There was a real problem of “security versus safety” and he believed we should start making moral, ethical and political decisions about how technology should work.
“There’s a fundamental difference between crashing your computer and you lose your data and crashing your pacemaker and you lose your life,” he said.
A new government agency was required to deal with the problem, he said, and he further acknowledged in a question and answer session afterwards that this was not just a US problem but an international one. The market tended not to fix safety or security issues without government intervention. And nothing motivated the US government like fear, Schneier said.
“The strong impulse we have towards leaving the market alone tends to disappear when people start dying.”

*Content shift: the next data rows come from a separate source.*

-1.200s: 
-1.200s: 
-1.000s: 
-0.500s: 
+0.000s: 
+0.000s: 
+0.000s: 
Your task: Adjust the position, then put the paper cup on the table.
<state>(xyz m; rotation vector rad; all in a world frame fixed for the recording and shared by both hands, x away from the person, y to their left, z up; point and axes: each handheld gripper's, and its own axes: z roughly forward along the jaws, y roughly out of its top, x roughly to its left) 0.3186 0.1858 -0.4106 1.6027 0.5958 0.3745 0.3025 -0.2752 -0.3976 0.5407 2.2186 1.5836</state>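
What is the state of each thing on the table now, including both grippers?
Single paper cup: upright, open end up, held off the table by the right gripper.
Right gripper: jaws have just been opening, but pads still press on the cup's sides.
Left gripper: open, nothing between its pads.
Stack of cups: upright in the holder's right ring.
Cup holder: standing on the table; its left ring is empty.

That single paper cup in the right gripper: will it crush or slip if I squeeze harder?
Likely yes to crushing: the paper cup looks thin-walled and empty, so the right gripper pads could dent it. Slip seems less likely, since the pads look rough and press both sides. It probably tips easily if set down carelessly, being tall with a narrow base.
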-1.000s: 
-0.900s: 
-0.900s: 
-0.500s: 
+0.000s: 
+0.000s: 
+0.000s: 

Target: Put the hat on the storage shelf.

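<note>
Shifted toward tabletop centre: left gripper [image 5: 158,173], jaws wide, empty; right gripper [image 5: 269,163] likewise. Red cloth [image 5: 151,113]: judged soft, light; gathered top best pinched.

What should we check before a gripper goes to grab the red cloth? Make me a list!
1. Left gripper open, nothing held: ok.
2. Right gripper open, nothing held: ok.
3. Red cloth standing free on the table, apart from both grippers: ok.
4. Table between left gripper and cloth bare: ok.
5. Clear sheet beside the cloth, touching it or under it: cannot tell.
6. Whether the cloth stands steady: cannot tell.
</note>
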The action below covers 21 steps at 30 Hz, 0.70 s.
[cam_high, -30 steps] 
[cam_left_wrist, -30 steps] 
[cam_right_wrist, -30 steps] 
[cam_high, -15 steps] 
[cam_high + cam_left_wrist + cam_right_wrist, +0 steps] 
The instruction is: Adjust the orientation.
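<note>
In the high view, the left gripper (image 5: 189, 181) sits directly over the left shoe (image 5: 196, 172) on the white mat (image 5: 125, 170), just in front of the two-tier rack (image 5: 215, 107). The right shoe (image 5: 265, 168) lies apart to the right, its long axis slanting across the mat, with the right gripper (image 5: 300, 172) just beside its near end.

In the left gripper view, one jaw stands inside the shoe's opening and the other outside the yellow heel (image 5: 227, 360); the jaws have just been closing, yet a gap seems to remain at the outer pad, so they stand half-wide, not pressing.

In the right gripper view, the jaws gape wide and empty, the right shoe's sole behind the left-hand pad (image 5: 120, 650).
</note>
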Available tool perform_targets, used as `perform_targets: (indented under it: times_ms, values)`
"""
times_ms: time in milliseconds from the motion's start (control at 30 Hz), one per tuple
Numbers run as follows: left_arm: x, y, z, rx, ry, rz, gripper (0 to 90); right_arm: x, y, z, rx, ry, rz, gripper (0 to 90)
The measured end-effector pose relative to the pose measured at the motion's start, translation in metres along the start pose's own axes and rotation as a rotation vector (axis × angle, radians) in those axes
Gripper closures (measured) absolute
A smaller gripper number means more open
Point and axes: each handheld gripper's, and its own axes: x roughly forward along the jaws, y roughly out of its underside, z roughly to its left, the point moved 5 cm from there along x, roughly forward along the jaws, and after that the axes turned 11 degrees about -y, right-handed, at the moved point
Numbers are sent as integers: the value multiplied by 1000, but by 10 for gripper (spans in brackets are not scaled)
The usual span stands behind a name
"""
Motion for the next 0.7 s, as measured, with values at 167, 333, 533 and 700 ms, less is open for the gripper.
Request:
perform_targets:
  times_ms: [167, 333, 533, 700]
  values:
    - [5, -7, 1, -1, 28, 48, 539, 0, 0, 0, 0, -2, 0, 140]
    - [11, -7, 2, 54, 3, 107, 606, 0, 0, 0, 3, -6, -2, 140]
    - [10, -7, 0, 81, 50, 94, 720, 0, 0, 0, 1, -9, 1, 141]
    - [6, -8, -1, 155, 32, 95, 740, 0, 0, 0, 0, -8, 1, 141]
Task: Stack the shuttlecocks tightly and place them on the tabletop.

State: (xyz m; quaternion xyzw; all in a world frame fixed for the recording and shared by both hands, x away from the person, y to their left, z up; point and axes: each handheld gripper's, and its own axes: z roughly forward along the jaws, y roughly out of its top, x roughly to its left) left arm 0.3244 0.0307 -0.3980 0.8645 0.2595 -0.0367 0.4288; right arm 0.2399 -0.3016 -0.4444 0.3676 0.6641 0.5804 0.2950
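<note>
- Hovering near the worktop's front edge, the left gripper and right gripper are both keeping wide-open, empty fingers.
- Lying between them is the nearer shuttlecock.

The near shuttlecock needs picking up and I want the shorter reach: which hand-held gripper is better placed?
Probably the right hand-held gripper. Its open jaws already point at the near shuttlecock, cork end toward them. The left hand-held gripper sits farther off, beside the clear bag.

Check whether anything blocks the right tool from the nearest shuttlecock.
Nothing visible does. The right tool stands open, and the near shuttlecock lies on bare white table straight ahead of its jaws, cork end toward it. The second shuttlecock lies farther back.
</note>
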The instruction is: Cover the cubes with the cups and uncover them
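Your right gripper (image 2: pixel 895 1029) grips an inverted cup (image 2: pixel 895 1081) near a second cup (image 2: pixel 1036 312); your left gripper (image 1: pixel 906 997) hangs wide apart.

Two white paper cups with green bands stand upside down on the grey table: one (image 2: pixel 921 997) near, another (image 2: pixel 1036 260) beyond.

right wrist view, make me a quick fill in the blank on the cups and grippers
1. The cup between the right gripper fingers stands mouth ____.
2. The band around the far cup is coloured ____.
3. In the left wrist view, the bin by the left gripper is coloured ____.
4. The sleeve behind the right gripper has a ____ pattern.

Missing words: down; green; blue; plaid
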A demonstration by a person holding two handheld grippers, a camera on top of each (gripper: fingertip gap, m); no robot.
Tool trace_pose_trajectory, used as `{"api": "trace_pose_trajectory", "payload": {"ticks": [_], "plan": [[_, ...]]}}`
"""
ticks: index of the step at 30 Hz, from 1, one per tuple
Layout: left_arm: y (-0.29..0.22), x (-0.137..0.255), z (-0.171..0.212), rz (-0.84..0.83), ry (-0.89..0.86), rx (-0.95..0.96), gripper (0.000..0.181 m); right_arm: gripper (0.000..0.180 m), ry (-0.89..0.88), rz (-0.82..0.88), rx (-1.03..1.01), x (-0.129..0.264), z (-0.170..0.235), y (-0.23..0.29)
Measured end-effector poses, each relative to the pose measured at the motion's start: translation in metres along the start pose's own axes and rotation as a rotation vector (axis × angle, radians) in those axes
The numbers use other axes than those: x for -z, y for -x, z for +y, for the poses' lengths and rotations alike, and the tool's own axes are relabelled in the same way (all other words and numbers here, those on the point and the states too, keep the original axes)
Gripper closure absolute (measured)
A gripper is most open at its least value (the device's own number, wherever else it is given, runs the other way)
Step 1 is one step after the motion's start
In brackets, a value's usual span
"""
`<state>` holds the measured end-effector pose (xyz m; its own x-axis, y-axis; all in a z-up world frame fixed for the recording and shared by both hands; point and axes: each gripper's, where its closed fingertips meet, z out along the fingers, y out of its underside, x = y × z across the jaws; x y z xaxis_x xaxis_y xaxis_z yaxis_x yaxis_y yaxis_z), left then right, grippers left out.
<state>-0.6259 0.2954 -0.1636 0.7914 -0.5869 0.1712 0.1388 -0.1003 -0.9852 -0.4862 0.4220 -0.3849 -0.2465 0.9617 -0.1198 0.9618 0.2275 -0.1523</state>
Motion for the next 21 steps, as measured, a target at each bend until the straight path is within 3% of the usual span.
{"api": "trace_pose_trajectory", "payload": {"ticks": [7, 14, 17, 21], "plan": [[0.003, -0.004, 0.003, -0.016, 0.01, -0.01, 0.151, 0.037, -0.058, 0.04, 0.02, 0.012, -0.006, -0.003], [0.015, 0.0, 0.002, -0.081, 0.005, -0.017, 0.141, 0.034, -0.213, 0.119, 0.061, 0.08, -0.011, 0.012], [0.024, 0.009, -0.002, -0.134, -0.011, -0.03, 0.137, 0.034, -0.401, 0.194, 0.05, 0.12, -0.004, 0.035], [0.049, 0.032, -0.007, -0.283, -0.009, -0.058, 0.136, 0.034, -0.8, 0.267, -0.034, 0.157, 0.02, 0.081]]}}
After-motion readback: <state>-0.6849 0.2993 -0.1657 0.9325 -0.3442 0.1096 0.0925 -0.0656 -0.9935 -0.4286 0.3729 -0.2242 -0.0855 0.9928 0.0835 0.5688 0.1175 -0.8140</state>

The irony of such an event is that thousands of delegates are tracked and scanned and barcoded to within an inch of their lives. There are warnings that filming is taking place and that traffic over the free wifi connection will be used in demonstrations. Patrons are urged to ensure they secure their devices using virtual private networks. They are also urged to don a white plastic armband which sits on their chairs when they file into the huge conference room at the Moscone Centre for the morning keynotes.
The purpose of the device does not become clear until shortly before the end of Lithgow’s speech. Raise your hand, he says, if you’re managing risk for your organisation. Raise your hand if you’ve pioneered a theory or a strategy or a product that makes the world safer. Raise your hand if you’re proud of what you do. Cheers fill the room and the air lights up with thousands of glowing wrists.
The conference continues at the Moscone Center in San Francisco until Friday.